Assignment ->
Reproduce, please, the line that holds "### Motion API" and all later lines through the end of the entries below, exactly; omit pictures.

____

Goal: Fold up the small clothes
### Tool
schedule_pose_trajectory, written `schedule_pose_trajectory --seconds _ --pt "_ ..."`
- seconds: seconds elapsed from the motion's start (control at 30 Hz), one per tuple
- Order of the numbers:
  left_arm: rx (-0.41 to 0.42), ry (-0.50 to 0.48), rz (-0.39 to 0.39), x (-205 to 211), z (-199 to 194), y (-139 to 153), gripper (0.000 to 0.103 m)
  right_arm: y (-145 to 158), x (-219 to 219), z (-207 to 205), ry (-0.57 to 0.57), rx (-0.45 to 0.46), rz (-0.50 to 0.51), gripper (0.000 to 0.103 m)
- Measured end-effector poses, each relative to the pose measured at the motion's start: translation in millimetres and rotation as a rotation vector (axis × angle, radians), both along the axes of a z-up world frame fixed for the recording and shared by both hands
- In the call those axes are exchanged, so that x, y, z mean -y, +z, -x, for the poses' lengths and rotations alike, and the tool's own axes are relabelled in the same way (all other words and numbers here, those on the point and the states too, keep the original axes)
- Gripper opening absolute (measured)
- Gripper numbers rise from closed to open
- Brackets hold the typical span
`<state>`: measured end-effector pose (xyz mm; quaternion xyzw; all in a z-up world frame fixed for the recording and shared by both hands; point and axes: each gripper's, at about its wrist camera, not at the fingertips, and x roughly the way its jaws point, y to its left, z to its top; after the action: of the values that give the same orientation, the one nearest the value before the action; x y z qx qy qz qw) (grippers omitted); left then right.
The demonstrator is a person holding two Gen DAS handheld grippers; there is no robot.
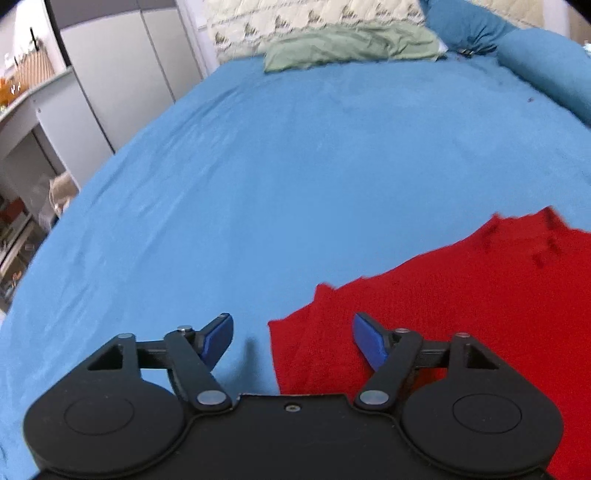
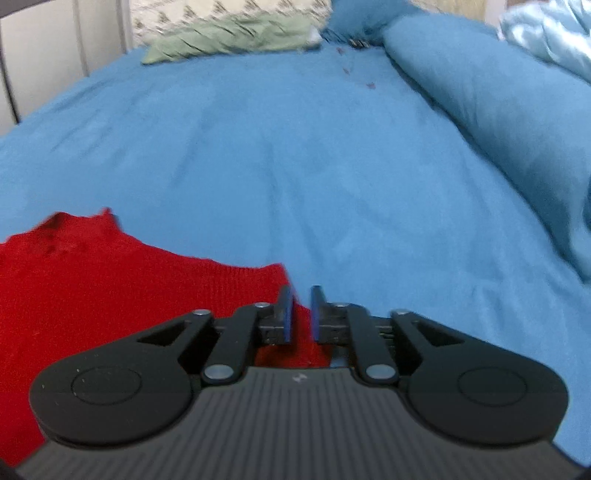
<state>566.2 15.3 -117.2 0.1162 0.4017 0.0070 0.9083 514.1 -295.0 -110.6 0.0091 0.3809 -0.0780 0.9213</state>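
A big bed with a soft, smooth blue sheet fills most of both views. The sheet lies flat with a few small creases, and there is lots of bare room in the middle. Its left edge curves down beside tall grey cupboard doors. On the right lies a long, puffy blue rolled blanket. At the far end sit a cream quilted pillow and a crumpled green cloth.

The small red knitted top lies flat on the near part of the bed. It looks fuzzy, and its top edge is bumpy.

The left gripper has its blue pads spread wide, over the left edge of the red top, pinching nothing. The right gripper has its pads close together with a thin gap, over the right corner of the red top. I cannot tell if they pinch it
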Motion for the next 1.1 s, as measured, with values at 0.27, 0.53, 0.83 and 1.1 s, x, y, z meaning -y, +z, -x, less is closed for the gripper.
schedule_pose_trajectory --seconds 0.27,0.53,0.83,1.1 --pt "0.043 -0.066 0.061 30.2 51.5 48.7 0.095 63.5 -8.9 71.7 0.115 0.145 -0.066 0.093" --pt "0.011 -0.17 0.109 77.0 104.7 64.9 0.097 104.4 -10.7 153.3 0.133 0.129 -0.151 0.101" --pt "-0.028 -0.199 0.098 127.0 104.6 16.7 0.097 21.9 5.1 179.5 -0.072 0.007 -0.259 0.099" --pt "-0.085 -0.141 0.075 134.4 86.6 -17.6 0.097 -26.9 -6.6 171.3 -0.115 -0.011 -0.194 0.084"
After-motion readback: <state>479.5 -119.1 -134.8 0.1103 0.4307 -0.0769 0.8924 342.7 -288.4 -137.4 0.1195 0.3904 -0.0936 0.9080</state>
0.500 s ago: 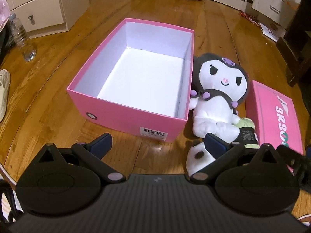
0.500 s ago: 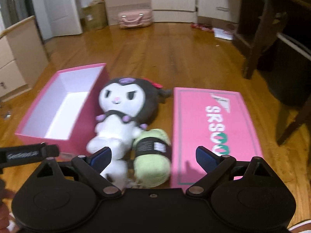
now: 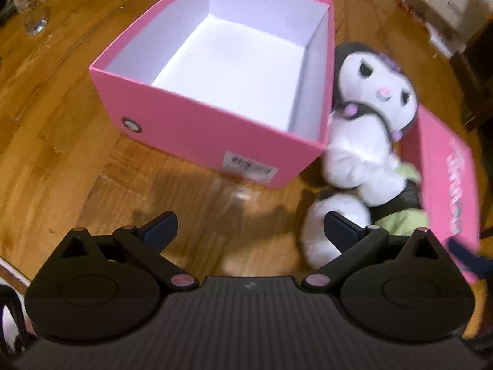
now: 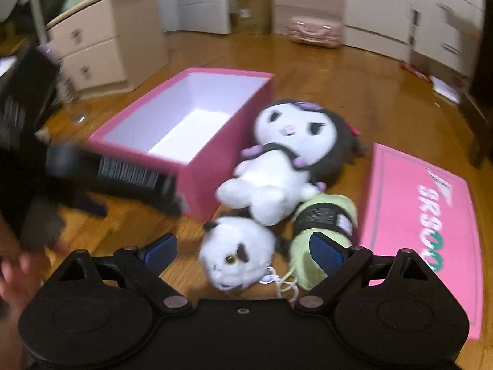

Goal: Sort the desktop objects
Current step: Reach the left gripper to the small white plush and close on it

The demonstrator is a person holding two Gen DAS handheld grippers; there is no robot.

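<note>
An open pink box (image 3: 191, 123) with a white, empty inside stands on the wooden floor; it also shows in the right wrist view (image 4: 209, 166). To its right lie a black-and-white plush doll (image 3: 366, 141) (image 4: 277, 182), a small white plush (image 3: 332, 222) (image 4: 237, 259) and a green yarn skein with a black band (image 3: 400, 219) (image 4: 323, 219). My left gripper (image 3: 249, 225) is open and empty in front of the box. My right gripper (image 4: 243, 249) is open and empty, just short of the small white plush.
The pink box lid (image 4: 425, 215) lies flat right of the toys. A plastic bottle (image 3: 30, 3) stands at the far left. Drawer units (image 4: 89, 46), a pink case (image 4: 314, 30) and dark furniture legs ring the floor. The left gripper's body (image 4: 92, 169) crosses the right wrist view's left side.
Both grippers have moved forward and lower toward the box and toys. The right wrist view has swung left, and the small white plush now shows fully. Both stay open.
</note>
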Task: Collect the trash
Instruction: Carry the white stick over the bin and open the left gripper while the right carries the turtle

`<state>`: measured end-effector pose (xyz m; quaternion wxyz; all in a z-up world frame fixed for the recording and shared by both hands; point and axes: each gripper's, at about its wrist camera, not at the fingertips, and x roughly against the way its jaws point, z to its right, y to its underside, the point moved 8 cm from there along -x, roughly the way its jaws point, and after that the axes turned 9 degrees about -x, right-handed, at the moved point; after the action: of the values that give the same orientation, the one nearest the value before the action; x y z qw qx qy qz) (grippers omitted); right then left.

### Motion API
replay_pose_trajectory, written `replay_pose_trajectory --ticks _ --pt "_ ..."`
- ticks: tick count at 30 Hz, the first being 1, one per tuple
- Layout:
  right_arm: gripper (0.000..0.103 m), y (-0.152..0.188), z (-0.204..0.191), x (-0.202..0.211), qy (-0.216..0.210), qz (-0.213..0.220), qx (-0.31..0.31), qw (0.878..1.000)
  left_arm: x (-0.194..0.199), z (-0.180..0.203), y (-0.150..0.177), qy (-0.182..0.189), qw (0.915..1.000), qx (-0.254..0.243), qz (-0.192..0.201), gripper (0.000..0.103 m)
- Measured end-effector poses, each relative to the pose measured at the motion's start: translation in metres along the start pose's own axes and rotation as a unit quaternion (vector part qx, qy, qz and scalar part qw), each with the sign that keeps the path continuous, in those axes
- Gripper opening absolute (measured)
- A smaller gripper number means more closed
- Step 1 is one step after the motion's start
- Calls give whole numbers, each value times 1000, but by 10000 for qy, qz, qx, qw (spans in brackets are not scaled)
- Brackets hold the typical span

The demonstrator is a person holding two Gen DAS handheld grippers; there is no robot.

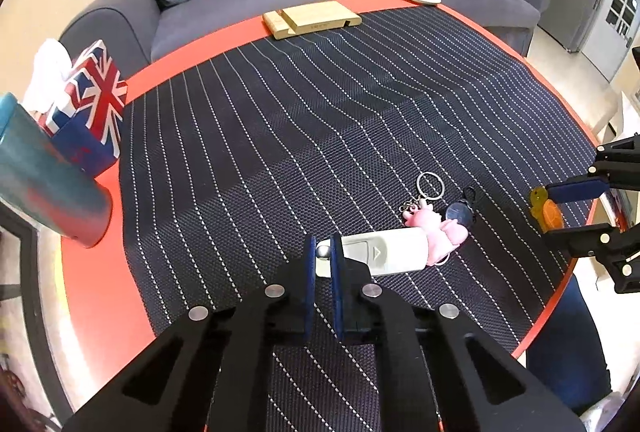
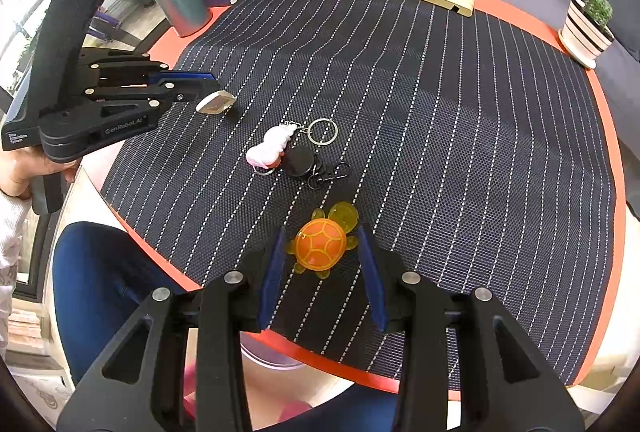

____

Response ->
### Motion API
replay_pose_trajectory, written `replay_pose_trajectory --ticks _ --pt "_ ..."`
- ticks: tick count at 30 Hz, the first being 1, one per tuple
- Layout:
  right_arm: gripper (0.000..0.103 m), y (-0.152..0.188), z (-0.204..0.191), x (-0.202..0.211), qy (-0.216..0.210), qz (-0.213..0.220), qx (-0.31..0.31), qw (0.878..1.000)
  left_arm: x (-0.194..0.199), z (-0.180..0.203), y (-0.150..0.177), qy (-0.182..0.189), qw (0.915..1.000), qx (-0.254..0.243), qz (-0.192..0.201), gripper (0.000..0.103 m)
- Measured end-effector poses, each relative to the pose measured at the motion's start: translation in metres along the start pose's own axes and rotation as a unit quaternion (vector part qx, qy, qz and scalar part qw), each with the sign that keeps the path continuous, in those axes
- Gripper opening absolute (measured)
- A smaller gripper number means more closed
- Step 1 is one step after the motion's start
- Calls give whole numbers, each value times 1000, but by 10000 for qy, qz, qx, qw (spans in brackets are not scaled)
- Brackets hold the typical span

The demonstrator is a person holding two Gen DAS handheld grippers; there is no robot.

Nothing more is needed for this answer.